Недаром, по словам Г. Замятина, здесь «Виктор Суворов» проявил не свойственную ему (по его же мнению) узость взгляда. В рамках избранной для примера темы в деле «открытой общности жен» необходимо признать, что учение Маркса-Энгельса восторжествовало не только в лагерях смерти, но и во всей свободной Европе и Америке.
Судя по скандальным, обильным и повсеместным судебным разбирательствам в США, охватывающим все слои населения от президента (Клинтона) до последнего уборщика на американской базе в Японии, там возникла чисто марксова идиллия: все как один уверены, что каждая обязана каждому. Все, о чем может осведомиться при этом настоящий американец, укладывается, как у Гогена, в один простой вопрос: «Ты в порядке?» Положительный ответ означает согласие на немедленную постель, а отрицательный признание собственной неполноценности.
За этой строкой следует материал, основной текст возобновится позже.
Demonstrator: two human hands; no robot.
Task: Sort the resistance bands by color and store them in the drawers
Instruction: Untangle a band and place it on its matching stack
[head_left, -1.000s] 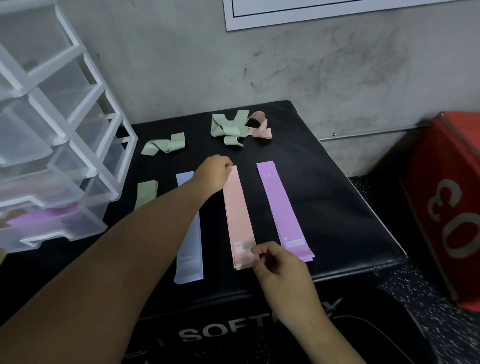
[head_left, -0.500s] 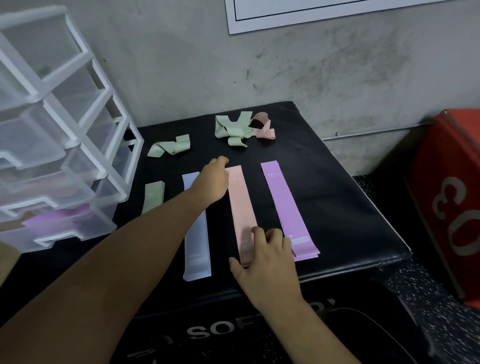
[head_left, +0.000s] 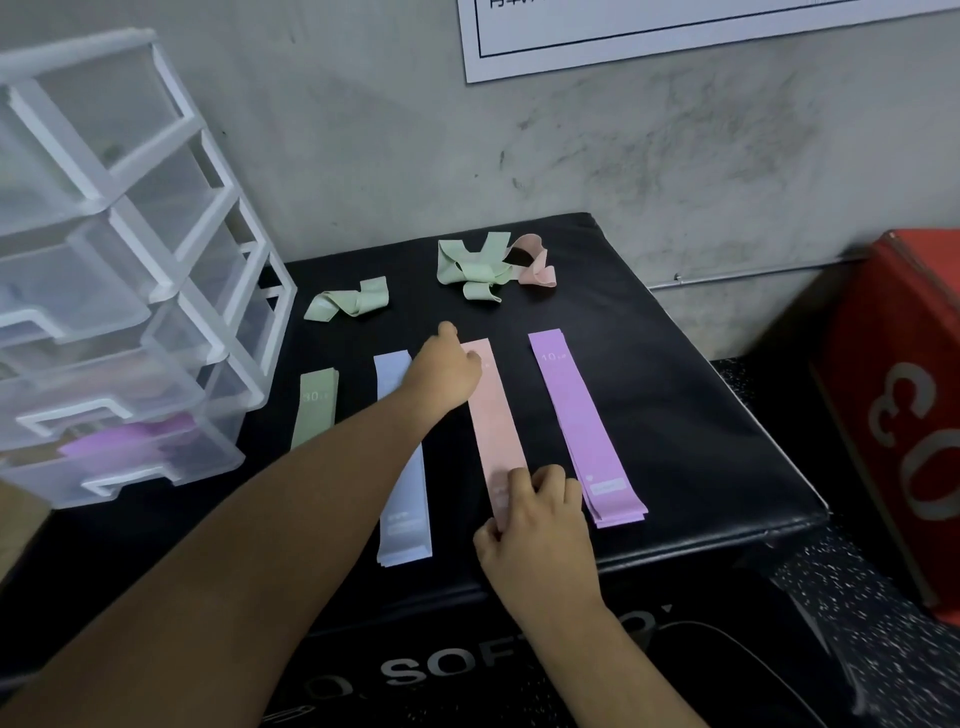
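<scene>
The right hand (head_left: 540, 525) pinches the near end of the pink band (head_left: 496, 421); the left hand (head_left: 447, 371), curled, touches its far end, grip unclear. Next, probably: lift it toward the drawers (head_left: 130, 395).

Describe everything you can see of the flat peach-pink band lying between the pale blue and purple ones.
The flat peach-pink band is a long, matte, rubbery-looking strip lying straight on the black padded box top. Faint white print shows towards its near end. The left hand has curled fingers touching its far end, though whether they pinch it is unclear. The right hand grips its near end and covers that tip.
</scene>
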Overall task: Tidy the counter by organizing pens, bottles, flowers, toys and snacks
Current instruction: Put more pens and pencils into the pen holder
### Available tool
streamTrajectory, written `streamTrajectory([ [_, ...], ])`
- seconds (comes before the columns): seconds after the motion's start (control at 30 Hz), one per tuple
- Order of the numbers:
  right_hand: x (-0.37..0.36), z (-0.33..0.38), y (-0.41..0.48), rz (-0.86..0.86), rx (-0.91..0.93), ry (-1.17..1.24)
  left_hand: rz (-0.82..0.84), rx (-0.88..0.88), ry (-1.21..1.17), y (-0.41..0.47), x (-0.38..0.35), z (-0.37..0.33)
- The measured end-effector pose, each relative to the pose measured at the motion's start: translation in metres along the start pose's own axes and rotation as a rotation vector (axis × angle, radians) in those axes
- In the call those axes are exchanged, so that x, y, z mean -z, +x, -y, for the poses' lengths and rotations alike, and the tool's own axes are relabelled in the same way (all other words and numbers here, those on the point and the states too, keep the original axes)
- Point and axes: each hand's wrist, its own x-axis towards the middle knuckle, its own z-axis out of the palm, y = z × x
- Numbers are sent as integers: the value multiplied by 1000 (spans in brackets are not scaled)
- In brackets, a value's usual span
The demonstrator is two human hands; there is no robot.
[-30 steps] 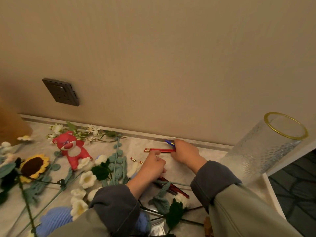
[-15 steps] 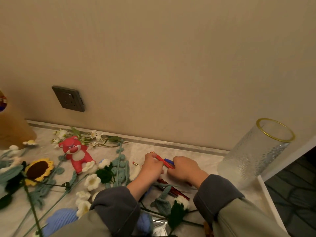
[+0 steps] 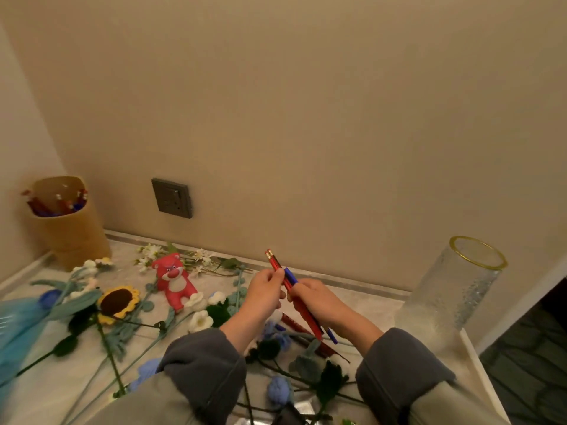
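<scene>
Head view. Two containers stand on the counter (image 3: 362, 305). A tan pen holder (image 3: 69, 231) stands upright in the far left corner, against the wall (image 3: 306, 118); it contains several pens, visible only as red and blue tips at its mouth, and the number cannot be read. A clear textured glass vase (image 3: 454, 299) with a gold rim stands upright at the right edge; nothing is seen in it.

Counted items: one red bear toy (image 3: 175, 280) lies on its back near the far edge, just in front of a spray of small white daisies (image 3: 184, 256). One crocheted sunflower (image 3: 118, 302) lies left of the toy. More crocheted flowers, white and blue with green stems, are scattered over the near half of the counter; the overlap prevents a count. One grey wall socket (image 3: 172, 198) is fixed above the far edge.

Both hands are raised above the middle of the counter, forearms in grey cuffs entering from the near edge. The right hand (image 3: 319, 305) is closed around a bundle of pens (image 3: 288, 283), at least two red and one blue, tilted with the top ends toward the wall. The left hand (image 3: 264, 291) pinches the upper part of the same bundle between thumb and fingers. More red pens (image 3: 296, 325) lie on the counter beneath the hands
</scene>
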Motion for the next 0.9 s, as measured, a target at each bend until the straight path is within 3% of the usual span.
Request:
streamTrajectory([
  [0.17,-36,41,-4,35,20,36,-113,-77,-72,-13,52,-12],
  [0.33,-84,83,18,-98,11,125,-191,-147,-56,-22,118,-16],
  [0.57,-163,154,49,-118,244,329,-238,-217,-45,-20,224,-16],
  [0.9,-249,257,102,-86,487,271,-320,-378,46,6,379,-34],
])
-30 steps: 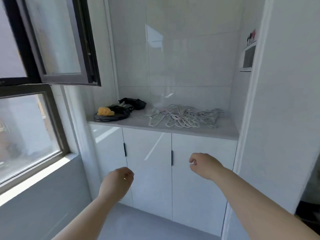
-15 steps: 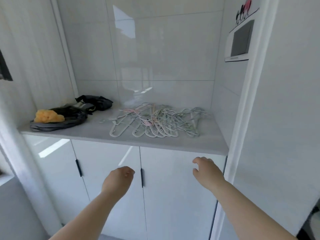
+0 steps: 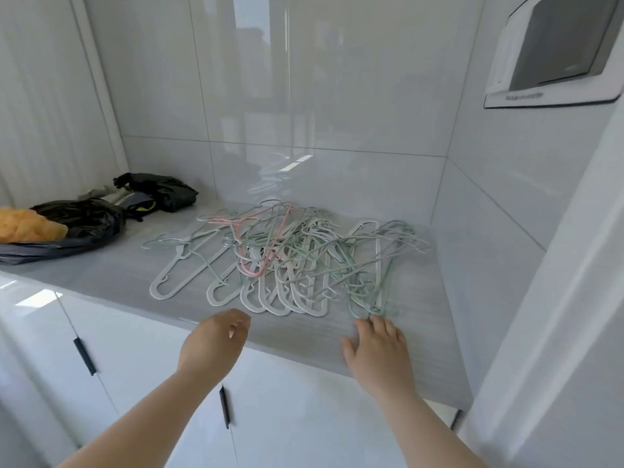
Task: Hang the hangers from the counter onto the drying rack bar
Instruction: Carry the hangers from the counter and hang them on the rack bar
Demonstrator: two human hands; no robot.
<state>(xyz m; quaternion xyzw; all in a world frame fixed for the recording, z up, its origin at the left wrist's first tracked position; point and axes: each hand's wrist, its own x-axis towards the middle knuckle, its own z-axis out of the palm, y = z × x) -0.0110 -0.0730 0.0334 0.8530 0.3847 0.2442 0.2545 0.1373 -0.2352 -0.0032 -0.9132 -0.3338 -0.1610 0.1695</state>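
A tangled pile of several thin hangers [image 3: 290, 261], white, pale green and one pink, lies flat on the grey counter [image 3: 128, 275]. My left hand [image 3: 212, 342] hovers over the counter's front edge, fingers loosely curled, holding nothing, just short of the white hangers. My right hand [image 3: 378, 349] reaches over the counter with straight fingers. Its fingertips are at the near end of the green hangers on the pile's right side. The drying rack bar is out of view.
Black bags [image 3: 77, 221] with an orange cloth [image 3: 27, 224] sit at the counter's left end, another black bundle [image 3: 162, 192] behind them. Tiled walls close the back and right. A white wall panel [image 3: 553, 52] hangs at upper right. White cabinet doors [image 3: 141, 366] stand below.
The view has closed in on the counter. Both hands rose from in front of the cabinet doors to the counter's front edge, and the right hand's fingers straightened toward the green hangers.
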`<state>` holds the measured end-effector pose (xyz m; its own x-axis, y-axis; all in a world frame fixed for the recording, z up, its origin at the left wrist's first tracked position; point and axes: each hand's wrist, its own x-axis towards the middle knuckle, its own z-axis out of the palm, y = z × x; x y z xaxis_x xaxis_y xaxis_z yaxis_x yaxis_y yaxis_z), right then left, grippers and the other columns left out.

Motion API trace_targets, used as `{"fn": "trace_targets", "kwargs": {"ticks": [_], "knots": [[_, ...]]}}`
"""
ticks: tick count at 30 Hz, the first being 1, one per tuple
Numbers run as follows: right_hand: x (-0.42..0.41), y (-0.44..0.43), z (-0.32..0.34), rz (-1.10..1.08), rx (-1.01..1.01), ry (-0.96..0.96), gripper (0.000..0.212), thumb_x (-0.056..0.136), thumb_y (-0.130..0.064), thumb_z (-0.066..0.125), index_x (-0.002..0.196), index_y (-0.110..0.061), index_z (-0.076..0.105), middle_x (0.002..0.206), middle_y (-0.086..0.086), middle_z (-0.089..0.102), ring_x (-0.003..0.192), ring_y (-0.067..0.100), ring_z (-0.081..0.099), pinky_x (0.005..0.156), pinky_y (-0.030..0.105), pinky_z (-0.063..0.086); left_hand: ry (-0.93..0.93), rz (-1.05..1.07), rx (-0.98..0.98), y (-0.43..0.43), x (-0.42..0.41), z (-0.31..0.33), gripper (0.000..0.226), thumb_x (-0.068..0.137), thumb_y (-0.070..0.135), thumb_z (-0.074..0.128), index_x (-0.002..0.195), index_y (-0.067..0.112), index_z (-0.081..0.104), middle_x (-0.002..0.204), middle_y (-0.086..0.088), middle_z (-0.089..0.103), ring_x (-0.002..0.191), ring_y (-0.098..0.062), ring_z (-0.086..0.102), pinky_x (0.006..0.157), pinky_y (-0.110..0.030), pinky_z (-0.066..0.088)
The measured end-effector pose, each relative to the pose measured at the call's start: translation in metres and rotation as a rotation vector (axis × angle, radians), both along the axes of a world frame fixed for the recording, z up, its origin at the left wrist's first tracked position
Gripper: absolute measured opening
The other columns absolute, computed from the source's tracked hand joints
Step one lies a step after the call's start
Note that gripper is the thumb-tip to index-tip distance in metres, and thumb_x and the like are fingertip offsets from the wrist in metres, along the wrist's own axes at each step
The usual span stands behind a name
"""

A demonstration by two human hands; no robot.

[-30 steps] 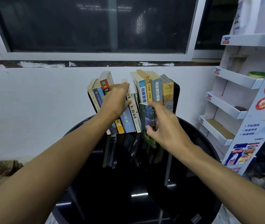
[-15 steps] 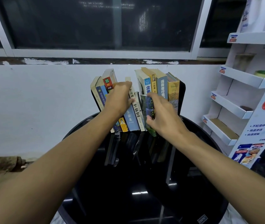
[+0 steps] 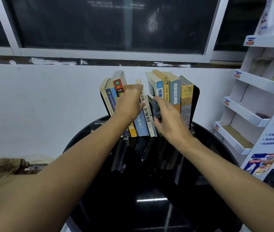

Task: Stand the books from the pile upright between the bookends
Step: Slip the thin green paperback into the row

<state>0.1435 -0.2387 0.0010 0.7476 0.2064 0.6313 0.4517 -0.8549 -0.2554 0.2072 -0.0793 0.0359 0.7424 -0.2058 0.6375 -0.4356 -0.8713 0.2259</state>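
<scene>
Now, R hand (image 3: 168, 118) grips dark book (image 3: 157, 113) upright, spine facing cam, L hand (image 3: 128, 104) flat vs. shelved books (image 3: 141, 126)

Inventory by kind

Two hands are counted: the left hand (image 3: 129, 104) and the right hand (image 3: 169, 118). Two black bookends are counted: the left bookend (image 3: 104, 107) and the right bookend (image 3: 195, 104). About fourteen books (image 3: 174, 92) are counted between them; an exact figure cannot be given, since some spines are covered by the hands. One round black bench (image 3: 132, 206) and one white display stand (image 3: 271, 124) with four visible tiers are recorded.
</scene>
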Motion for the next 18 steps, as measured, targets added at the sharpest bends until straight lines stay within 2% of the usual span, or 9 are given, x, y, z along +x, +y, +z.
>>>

Это и есть закон стада, который Маркс с Энгельсом рассматривали только в качестве перебора вариантов, но Запад всегда отличался тем, что уходил вперед в области технологий.
Или вот еще. Резун пишет о тоталитаризме, цитируя некоего «человека Запада», с презрением [39] говорящего об СССР: «У вас тоталитаризм». При этом он уговаривает читателя оставить в стороне термины, а заняться сутью. Если даже попытаться играть на твоем поле, то суть тоталитаризма давно известна. По меньшей мере, полвека, со времен публикации повсюду работ Ильи Эренбурга, все знают, что тоталитаризм происходит не из какого-нибудь «изма», а из индустриального типа цивилизации. Тут уж ничего не поделаешь.
Александр Блок еще в начале нынешнего века поставил «новорожденному» точный и беспощадный диагноз: «цивилизованное одичание». И оказался абсолютно прав. Ведь на самом деле не было никакой Первой мировой войны, не было и Второй. А были Первый тур Великой мировой бойни, затем Второй, а потом мы незаметно вползли и в Третий. Как и чем все закончится, неизвестно. Те политические и психологические изменения, что произошли в XX веке, – лучшее подтверждение тому, что вместо перманентной революции мы получили перманентную мировую войну».